If you haven't guessed yet, I was the one melting down (this is my first "Friday Confession"!) Even as the words were coming out of my mouth and I stomped around I knew that I would be sorry. And sorry I was. The thought actually crossed my mind that I might be subconsciously trying to create material for my blog-post. I already had a different one started, but this is much better. (When I was younger I used to have a running narrative in my head that was like a book or a movie. Now my thoughts continually seem to be creating blog-posts! If only I could remember all these amazing ideas when I actually get time to sit down at the keyboard.) After I calmed down the kicker was my daughter said sorry to me. Ouch. So after practicing being quiet and not saying anything I told her a few things (when her show was over - gotta be respectful!). I told her that what I said wasn't true, that I was frustrated and didn't want to behave that way when I'm frustrated. I asked if she forgave me, which she did immediately. Then I asked her for advice and she told me to take deep breaths and calm down (so the message is getting through even though she says she doesn't want to do that herself! ha!)
It was kind of a kick in the pants after my last post was all about how awesomely I handled a tired day. I'm not exactly sure why this day was different. But I am sure there were probably a lot of different variables that included my choices, my state of mind, and my childrens' too. When I was a teacher I noticed a similar but opposite trend - whenever I would have a particularly bad day, almost always I would have an absolutely amazing day following the bad. With parenting I feel like whenever you start feeling a little too smug about how you're finally handling things so well, something happens to keep you humble. And I guess that's how life is, it ebbs and flows.
I know a lot of people would try to make me feel better about my behavior. After all I was tired, she was being impatient, and we have a cold working it's way through our family. But all I could imagine was her saying the things I said or acting the way I acted sometime when she got frustrated. And I know I want to do better. Normally I do.
However, this post is also NOT about beating oneself up or trying to be a "perfect" parent or changing the past. In fact today after I apologized to Marisol (without saying the words "I'm sorry"), I practiced filling myself up with love by imagining myself wrapped up in my own love and saying affirmations in my head. It was way healthier than obsessing over my regression to toddler-hood. Also, although I'm striving for peace in my life and in my relationships, I know that I am human and will make mistakes. If I cannot forgive myself then how can I forgive others? I also don't believe in regret (or at least when i'm feeling good about myself! :-P) Instead I tried to focus on what I could learn from the situation. I focused on my breath a lot. I tried NOT to think too much, because I was tired. And tired thinking is not normally the best kind. I remembered how many tired days I've gotten through successfully before, and how brighter times are usually just around the corner.

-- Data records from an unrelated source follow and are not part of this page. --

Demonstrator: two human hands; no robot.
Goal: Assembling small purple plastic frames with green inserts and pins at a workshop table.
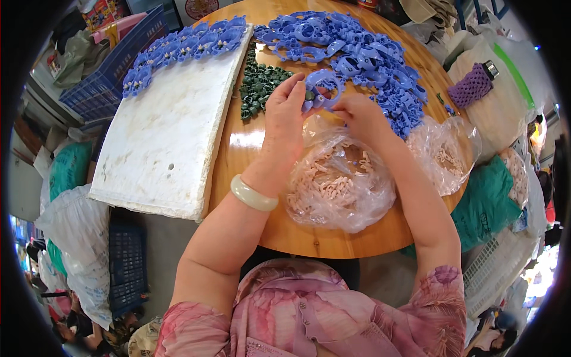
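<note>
A blue ring-shaped plastic part (336, 89) is gripped in my left hand (284, 113), above the wooden table. On the side of that part by my left fingers shows a small dark green piece. My right hand (363, 116) is closed in a pinch beside its lower right edge; what the fingertips hold is hidden. Below my hands lies a clear plastic bag (375, 199) with many small pale pink pieces (333, 178). Dark green small parts (259, 89) are heaped left of my left hand. Beyond my hands spreads a large pile of blue plastic parts (369, 56).
A white foam board (160, 131) overlaps the left of the table (238, 172), with rows of blue assembled parts (196, 43) along its far end. A second clear bag (443, 154) sits at the right edge. Blue crates (113, 71) and stuffed sacks (74, 238) stand around the table.
</note>
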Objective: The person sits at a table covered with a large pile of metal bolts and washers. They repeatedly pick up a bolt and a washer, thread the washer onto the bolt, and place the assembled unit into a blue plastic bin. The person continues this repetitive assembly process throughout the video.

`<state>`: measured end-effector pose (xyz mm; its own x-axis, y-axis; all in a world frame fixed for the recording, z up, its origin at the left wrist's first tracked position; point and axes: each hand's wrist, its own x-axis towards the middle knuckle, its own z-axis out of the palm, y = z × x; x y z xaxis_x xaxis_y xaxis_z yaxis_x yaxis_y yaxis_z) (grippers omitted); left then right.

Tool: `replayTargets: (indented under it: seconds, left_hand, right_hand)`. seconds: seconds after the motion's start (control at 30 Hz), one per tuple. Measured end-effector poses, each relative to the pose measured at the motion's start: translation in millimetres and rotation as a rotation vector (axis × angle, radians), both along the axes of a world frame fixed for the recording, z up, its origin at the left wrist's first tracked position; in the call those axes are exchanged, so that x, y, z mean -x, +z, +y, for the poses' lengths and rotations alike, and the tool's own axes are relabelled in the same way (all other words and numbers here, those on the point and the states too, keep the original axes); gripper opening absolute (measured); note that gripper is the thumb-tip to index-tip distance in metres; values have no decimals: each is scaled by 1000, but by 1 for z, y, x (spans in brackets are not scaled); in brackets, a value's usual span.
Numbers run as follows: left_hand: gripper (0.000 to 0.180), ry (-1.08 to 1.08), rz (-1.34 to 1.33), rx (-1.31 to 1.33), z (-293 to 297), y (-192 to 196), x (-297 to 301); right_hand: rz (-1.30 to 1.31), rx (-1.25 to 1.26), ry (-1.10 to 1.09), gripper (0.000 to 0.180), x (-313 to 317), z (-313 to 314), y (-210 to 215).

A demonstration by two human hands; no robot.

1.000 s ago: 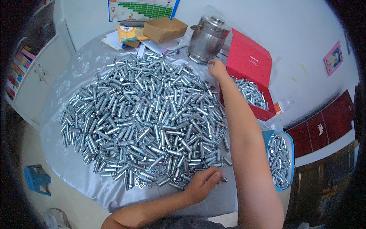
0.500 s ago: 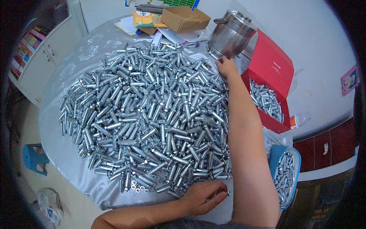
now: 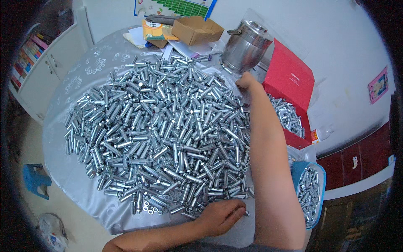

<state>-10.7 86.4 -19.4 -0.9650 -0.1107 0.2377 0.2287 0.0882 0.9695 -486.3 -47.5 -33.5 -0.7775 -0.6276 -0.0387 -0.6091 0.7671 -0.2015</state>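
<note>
A big heap of silvery expansion bolts (image 3: 168, 130) covers much of the table. At its near edge, my left hand (image 3: 220, 216) is closed, with a metal bolt end (image 3: 246, 213) showing at the fingertips; most of that bolt is hidden by the fingers. My right arm stretches far along the heap's right side. Just in front of the steel pot (image 3: 245, 50), my right hand (image 3: 247, 81) is curled down at the table, and whatever its fingers hold is hidden. Several loose washers (image 3: 151, 208) lie left of my left hand.
To the right stand an open red box (image 3: 289, 75) and a blue-rimmed bin (image 3: 321, 189), both containing bolts. A cardboard box (image 3: 197, 31) sits among papers at the back. A blue stool (image 3: 37, 178) is on the floor at left.
My right hand has drawn its fingers in beside the pot. The left hand remains near the same spot, its fingers more closed. The whole view has shifted slightly.
</note>
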Motion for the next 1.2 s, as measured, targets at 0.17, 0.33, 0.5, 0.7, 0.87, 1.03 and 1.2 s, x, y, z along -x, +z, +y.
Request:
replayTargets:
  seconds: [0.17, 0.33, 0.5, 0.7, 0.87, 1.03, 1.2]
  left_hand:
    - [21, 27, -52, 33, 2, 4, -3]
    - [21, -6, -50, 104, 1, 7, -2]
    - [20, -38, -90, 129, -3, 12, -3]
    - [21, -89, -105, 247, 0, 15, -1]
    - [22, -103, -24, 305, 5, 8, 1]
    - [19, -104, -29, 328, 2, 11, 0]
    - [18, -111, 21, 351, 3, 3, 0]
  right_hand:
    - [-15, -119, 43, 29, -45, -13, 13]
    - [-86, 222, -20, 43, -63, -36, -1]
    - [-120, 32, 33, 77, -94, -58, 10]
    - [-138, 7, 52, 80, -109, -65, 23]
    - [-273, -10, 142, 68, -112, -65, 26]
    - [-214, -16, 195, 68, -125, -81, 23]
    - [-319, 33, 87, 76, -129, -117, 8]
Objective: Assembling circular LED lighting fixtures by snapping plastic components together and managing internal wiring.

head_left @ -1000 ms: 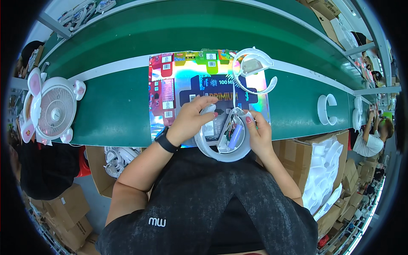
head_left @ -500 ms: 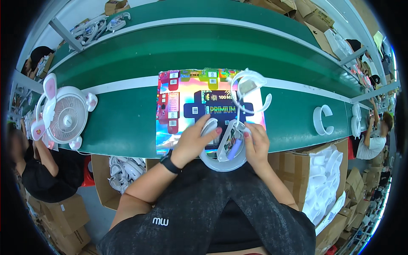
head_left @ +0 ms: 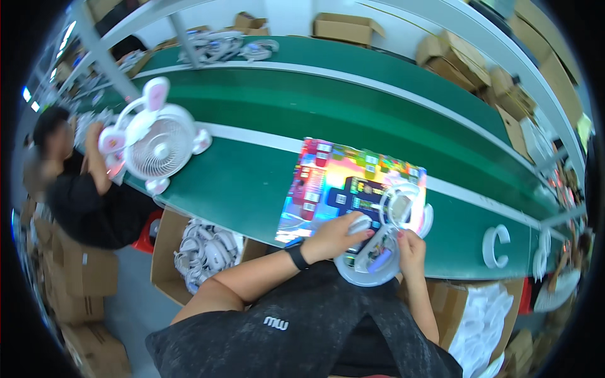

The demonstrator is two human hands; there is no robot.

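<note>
Green counter [head_left: 246, 170]: crosses the view at a slant, a pale strip running along it toward the far edge.
Co-worker [head_left: 88, 201]: a person in dark clothes beyond the counter's left end, one arm raised near the fan.
Cardboard boxes: one [head_left: 166, 258] below the near edge, left of the person, filled with grey-white parts [head_left: 208, 252]; another [head_left: 446, 309] below the near edge on the right, with translucent white parts [head_left: 476, 321].
Printed sheet [head_left: 290, 217]: shiny and multicoloured, its near left corner at the counter's near edge.
White fan [head_left: 161, 148]: rabbit-eared, upright at the counter's left end.
Ring housing [head_left: 359, 277]: round, white, open side up, between the hands at the near edge; whether it touches the counter cannot be told.
Left hand [head_left: 332, 239]: thumb and fingers closed around the housing's upper left.
Right hand [head_left: 412, 252]: narrow, fingertips gathered at the housing's upper right; blur hides what they pinch.
Curved white piece [head_left: 398, 205]: over the sheet's right part, just beyond the housing.
C-shaped piece [head_left: 489, 247]: near the counter's near edge, well right of the sheet.
Lavender cylinder [head_left: 379, 259]: inside the housing, tilted.
Black wristband [head_left: 297, 256]: on the left wrist.
</note>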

I remembered that just because I had a bad moment, that didn't mean the whole day had to be bad and it was up to me to help make better ones.
And by the afternoon things were better. We got outside in the beautiful weather, the kids ran around with their friends, while I talked with mine. Plus a new book I ordered from Amazon came today and I started it tonight. It's titled, "Beyond the Sling: A Real-life Guide to Raising Confident, Loving Children the Attachment Parenting Way" by Mayim Bialik, PhD (Remember Blossom??) Nothing like a good new book to boost my mood. So far I love it (oh, and I want to be her friend!)